The cells were lysed on ice in RIPA buffer for 10 minutes, followed by sonication and centrifugation at 14,000 g for 30 minutes at 4 °C. The resulting supernatants were collected, and the volumes were recorded. Protein concentrations were determined using a BCA assay kit. Proteins were separated on 12.5% SDS‒PAGE gels and transferred onto PVDF membranes. After blocking at room temperature for 1 hour, the membranes were incubated overnight with primary antibodies. The samples were then washed five times with TBST for 5 minutes each before being exposed to secondary antibodies for 1.5 hours at 4 °C. Primary antibodies against P53 (Proteintech, 60283-2-Ig, 1:2000), SAT1 (Proteintech, 10708-1-AP, 1:2000), GPX4 (Proteintech, 67763-1-Ig, 1:2000), MMP9 (Proteintech, 30592-1-AP, 1:2000), CTSK (Proteintech, 11239-1-AP, 1:2000), RUNX2 (Proteintech, 20700-1-AP, 1:2000), ALP (Proteintech, 55319-1-AP, 1:2000), BMP2 (Proteintech, 18933-1-AP, 1:2000), GSDMD-N (Affinity, DF13758, 1:2000), GSDMD (Affinity, AF4012, 1:2000), Beclin-1 (Proteintech, 11306-1-AP, 1:2000), LC3B (Proteintech, 14600-1-AP, 1:2000), caspase-12 (Affinity, AF5196, 1:2000), cleaved caspase-12 (Affinity, DF7735, 1:2000), and β-actin (Proteintech, 23660-1-AP, 1:2000) were used. Secondary antibodies, including goat anti-rabbit IgG (CST, 7074S, 1:2000) and goat anti-mouse IgG (CST, 7076S, 1:2000), were used at the same dilution. β-actin (43 kDa) served as the internal loading control. Enhanced chemiluminescence (ECL) was used for signal detection, and protein bands were visualized using a chemiluminescence imaging system (Analytik Jena AG). Band intensities were quantified using ImageJ software (version 1.8.0; NIH, USA).

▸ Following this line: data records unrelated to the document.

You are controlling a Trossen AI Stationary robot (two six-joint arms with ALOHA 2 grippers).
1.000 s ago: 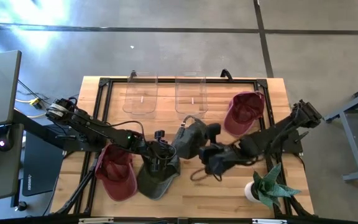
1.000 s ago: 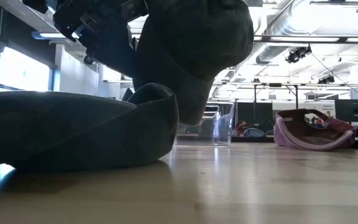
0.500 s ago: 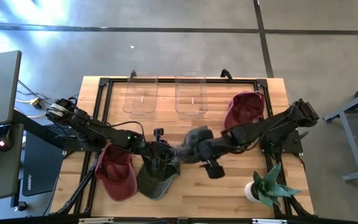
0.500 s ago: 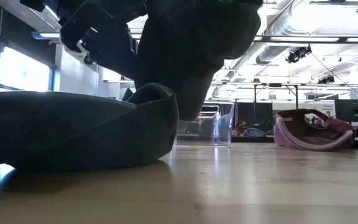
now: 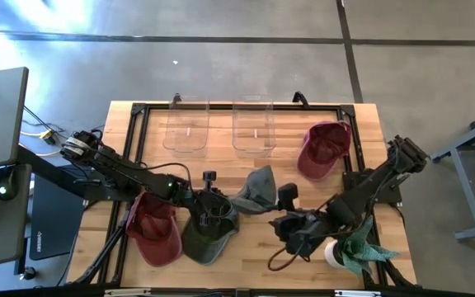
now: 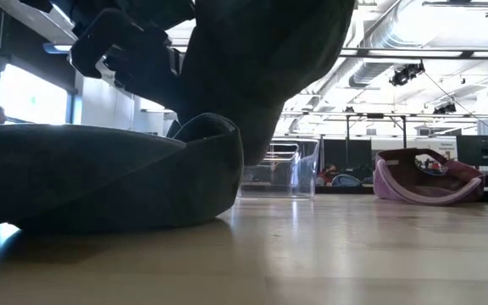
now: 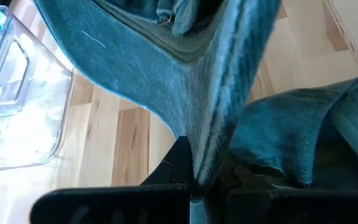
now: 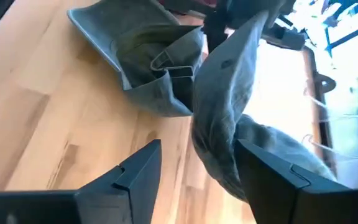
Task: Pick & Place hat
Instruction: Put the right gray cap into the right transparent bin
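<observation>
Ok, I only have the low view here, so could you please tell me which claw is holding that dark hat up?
Observer: The left claw is shut on the lifted grey hat, pinching its edge.
Operator: Thanks, and where is the right claw?
Observer: The right claw is open, with that hat just ahead of it.
Operator: And what lies underneath?
Observer: A second grey hat lies on the table beside a maroon hat.

right gripper: pulled back from the grey hat, now near the potted plant
right jaws: narrower than before
</observation>
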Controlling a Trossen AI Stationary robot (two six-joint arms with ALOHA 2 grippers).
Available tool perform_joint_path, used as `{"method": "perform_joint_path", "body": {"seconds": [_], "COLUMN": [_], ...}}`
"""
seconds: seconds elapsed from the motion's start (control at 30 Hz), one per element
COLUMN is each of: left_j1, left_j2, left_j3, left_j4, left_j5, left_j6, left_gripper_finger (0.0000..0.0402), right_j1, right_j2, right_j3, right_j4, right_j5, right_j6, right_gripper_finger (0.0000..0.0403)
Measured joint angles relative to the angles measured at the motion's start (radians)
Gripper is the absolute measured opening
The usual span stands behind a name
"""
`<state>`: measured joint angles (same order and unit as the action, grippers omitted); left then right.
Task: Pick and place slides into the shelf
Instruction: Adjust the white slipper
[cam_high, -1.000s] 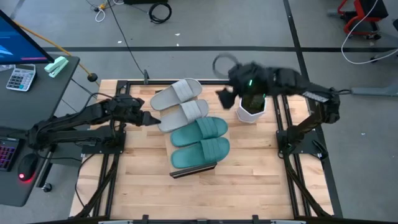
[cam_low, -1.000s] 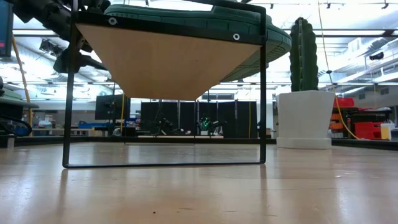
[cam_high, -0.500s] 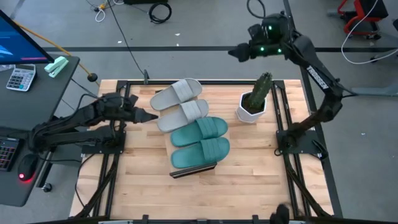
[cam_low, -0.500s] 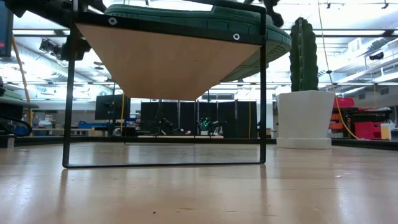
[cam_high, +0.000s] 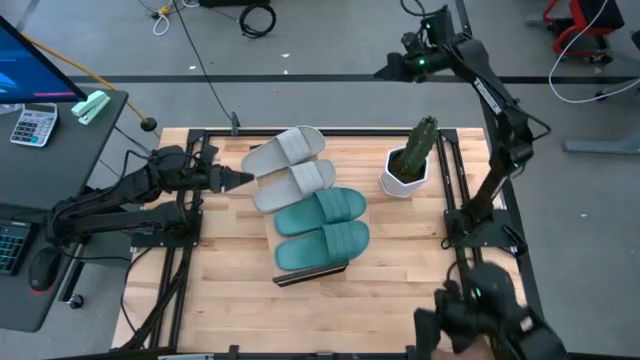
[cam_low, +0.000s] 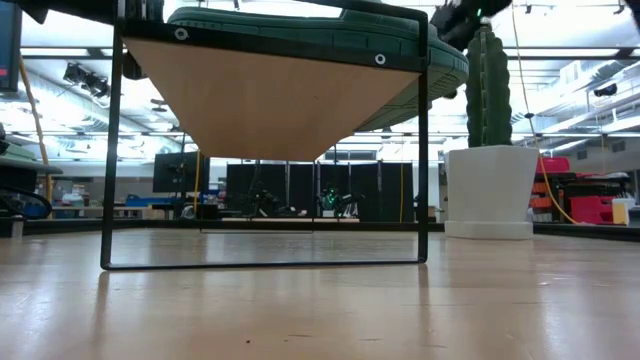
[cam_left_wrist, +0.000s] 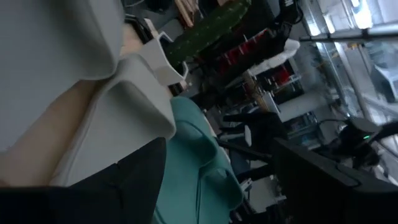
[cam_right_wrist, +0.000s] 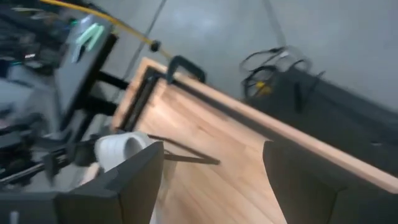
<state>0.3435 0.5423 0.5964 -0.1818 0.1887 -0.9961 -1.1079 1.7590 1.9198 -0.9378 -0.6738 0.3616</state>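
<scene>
All four slides sit on the shelf (cam_high: 338, 268): grey pair (cam_high: 290, 168), teal pair (cam_high: 322, 230). Soft, light rubber, best pinched by the strap. Left gripper (cam_high: 243, 177) open and empty beside the grey ones; right gripper (cam_high: 385, 71) open, empty, high beyond the table.

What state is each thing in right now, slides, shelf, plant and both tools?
Grey slides: two, lying side by side on the shelf's far half, strap up.
Teal slides: two, side by side on the near half, strap up.
Shelf: upright on the table, all four slides on it.
Potted cactus: upright, right of the shelf.
Left tool: open, at the grey slides' left edge.
Right tool: open, raised beyond the table's far edge, empty.
</scene>
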Motion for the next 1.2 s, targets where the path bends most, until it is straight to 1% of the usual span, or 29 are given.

Statistics and Reproducibility

GraphPad Prism 9.5.1 (San Diego, California, USA) was used for statistical analysis. Comparisons between multiple groups were conducted using one-way analysis of variance (ANOVA). Significance levels are indicated as follows: *p < 0.05, **p < 0.01, and ***p < 0.001 compared to the model group; ###p < 0.001, ##p < 0.01 and #p < 0.05 compared to the control group; ^p < 0.05 and ^^p < 0.01 compared to the treatment group. Data are presented as the mean ± standard deviation (SD). All animal experiments were independently repeated at least twice, with six mice per group in each experiment. All in vitro experiments were performed in triplicate using independent cultures. All data shown in figures are biological replications rather than technical replications.

Ethical approval

All animal experiments were approved by the Animal Ethics Committee of the First Affiliated Hospital of China Medical University (Approval No. 2019014). We have complied with all relevant ethical regulations for animal use.

Reporting summary

Further information on research design is available in the Nature Portfolio Reporting Summary linked to this article.